● ABOUT THIS TASK
Retype the listing that follows, leaving nothing out.

● PROVIDED DATA
^^^^

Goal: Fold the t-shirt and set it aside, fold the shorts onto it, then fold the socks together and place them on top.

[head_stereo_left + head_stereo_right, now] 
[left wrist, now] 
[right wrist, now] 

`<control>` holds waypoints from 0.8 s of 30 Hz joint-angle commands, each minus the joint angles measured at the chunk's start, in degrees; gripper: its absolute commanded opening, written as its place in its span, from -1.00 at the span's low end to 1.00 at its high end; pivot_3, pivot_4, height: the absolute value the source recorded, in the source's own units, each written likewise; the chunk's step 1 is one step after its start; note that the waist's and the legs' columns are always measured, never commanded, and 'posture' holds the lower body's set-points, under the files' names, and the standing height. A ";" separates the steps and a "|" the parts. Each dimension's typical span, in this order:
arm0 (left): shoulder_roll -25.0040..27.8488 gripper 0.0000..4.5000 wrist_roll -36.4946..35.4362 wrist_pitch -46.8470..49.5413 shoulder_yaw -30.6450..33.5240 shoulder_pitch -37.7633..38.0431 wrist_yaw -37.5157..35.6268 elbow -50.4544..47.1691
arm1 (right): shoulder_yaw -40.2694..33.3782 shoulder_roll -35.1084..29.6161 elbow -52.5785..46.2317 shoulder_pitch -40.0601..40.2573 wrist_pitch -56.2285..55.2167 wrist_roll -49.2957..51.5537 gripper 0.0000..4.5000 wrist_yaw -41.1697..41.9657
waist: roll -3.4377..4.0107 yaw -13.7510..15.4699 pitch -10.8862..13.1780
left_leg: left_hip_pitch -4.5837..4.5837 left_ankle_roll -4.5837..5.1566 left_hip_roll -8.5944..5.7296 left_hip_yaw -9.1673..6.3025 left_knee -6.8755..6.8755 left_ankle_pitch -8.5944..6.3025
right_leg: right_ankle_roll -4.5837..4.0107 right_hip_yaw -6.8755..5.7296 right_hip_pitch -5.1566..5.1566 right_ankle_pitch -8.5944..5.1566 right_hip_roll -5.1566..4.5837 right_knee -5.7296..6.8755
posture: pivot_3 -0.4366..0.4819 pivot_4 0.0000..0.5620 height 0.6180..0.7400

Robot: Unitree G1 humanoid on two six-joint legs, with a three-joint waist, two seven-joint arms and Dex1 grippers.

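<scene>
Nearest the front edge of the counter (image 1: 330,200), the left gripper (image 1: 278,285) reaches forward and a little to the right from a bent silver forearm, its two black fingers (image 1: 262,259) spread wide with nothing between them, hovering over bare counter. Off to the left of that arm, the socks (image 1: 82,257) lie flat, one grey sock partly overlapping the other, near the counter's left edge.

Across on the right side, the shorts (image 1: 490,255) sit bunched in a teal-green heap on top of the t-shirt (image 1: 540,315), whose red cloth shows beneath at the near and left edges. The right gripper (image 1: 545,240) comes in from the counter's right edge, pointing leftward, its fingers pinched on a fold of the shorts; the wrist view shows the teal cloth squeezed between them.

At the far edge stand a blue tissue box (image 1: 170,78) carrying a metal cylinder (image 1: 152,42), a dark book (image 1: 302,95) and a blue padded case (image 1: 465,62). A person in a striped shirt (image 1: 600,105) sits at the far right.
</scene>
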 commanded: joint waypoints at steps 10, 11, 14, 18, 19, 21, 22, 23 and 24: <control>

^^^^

● FINAL ANSWER
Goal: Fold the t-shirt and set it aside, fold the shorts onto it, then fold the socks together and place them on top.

[head_stereo_left + head_stereo_right, now] 
[left wrist, now] 
[right wrist, now] 

`<control>` holds waypoints from 0.8 s of 30 Hz joint-angle commands, each minus the joint angles measured at the chunk's start, in degrees; gripper: its absolute commanded opening, written as its place in its span, from -1.00 at the span's low end to 1.00 at its high end; pivot_3, pivot_4, height: the absolute value the source recorded, in the source's own units, each written likewise; the chunk's step 1 is one step after its start; note that the waist's and the legs' columns are always measured, never commanded, and 'posture' holds the lower body's set-points, under the files' names, and the standing height. A ";" separates the steps and a "|" the parts. Each dimension's typical span, in this order:
arm0 (left): shoulder_roll -25.0040..27.8488 gripper 0.0000..4.5000 wrist_roll -36.4946..35.4362 wrist_pitch -46.8470..49.5413 shoulder_yaw -30.6450..33.5240 shoulder_pitch -37.7633..38.0431 wrist_yaw -37.5157..35.6268 elbow -50.4544..47.1691
arm1 (right): shoulder_yaw -40.2694..33.3782 shoulder_roll -35.1084..29.6161 elbow -52.5785..46.2317 shoulder_pitch -40.0601..40.2573 wrist_pitch -56.2285..55.2167 wrist_roll -49.2957..51.5537 gripper 0.0000..4.5000 wrist_yaw -41.1697..41.9657
waist: roll -3.4377..4.0107 yaw -13.7510..15.4699 pitch -10.8862..13.1780
left_leg: left_hip_pitch -4.5837..4.5837 left_ankle_roll -4.5837..5.1566 left_hip_roll -8.5944..5.7296 left_hip_yaw -9.1673..6.3025 left_knee -6.8755..6.8755 left_ankle_pitch -8.5944..6.3025
right_leg: right_ankle_roll -4.5837..4.0107 right_hip_yaw -6.8755..5.7296 right_hip_pitch -5.1566..5.1566 right_ankle_pitch -8.5944..5.1566 right_hip_roll -5.1566..4.5837 right_knee -5.7296..6.8755
posture: pivot_3 -0.4366..0.4819 pivot_4 0.0000..0.5620 height 0.6180..0.7400

Robot: Unitree G1 humanoid on two six-joint legs, with a three-joint waist, two seven-joint arms and Dex1 grippers.

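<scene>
Nearest the front edge of the counter (image 1: 330,200), the left gripper (image 1: 278,285) reaches forward and a little to the right from a bent silver forearm, its two black fingers (image 1: 262,259) spread wide with nothing between them, hovering over bare counter. Off to the left of that arm, the socks (image 1: 82,257) lie flat, one grey sock partly overlapping the other, near the counter's left edge.

Across on the right side, the shorts (image 1: 490,255) sit bunched in a teal-green heap on top of the t-shirt (image 1: 540,315), whose red cloth shows beneath at the near and left edges. The right gripper (image 1: 545,240) comes in from the counter's right edge, pointing leftward, its fingers pinched on a fold of the shorts; the wrist view shows the teal cloth squeezed between them.

At the far edge stand a blue tissue box (image 1: 170,78) carrying a metal cylinder (image 1: 152,42), a dark book (image 1: 302,95) and a blue padded case (image 1: 465,62). A person in a striped shirt (image 1: 600,105) sits at the far right.
</scene>
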 commanded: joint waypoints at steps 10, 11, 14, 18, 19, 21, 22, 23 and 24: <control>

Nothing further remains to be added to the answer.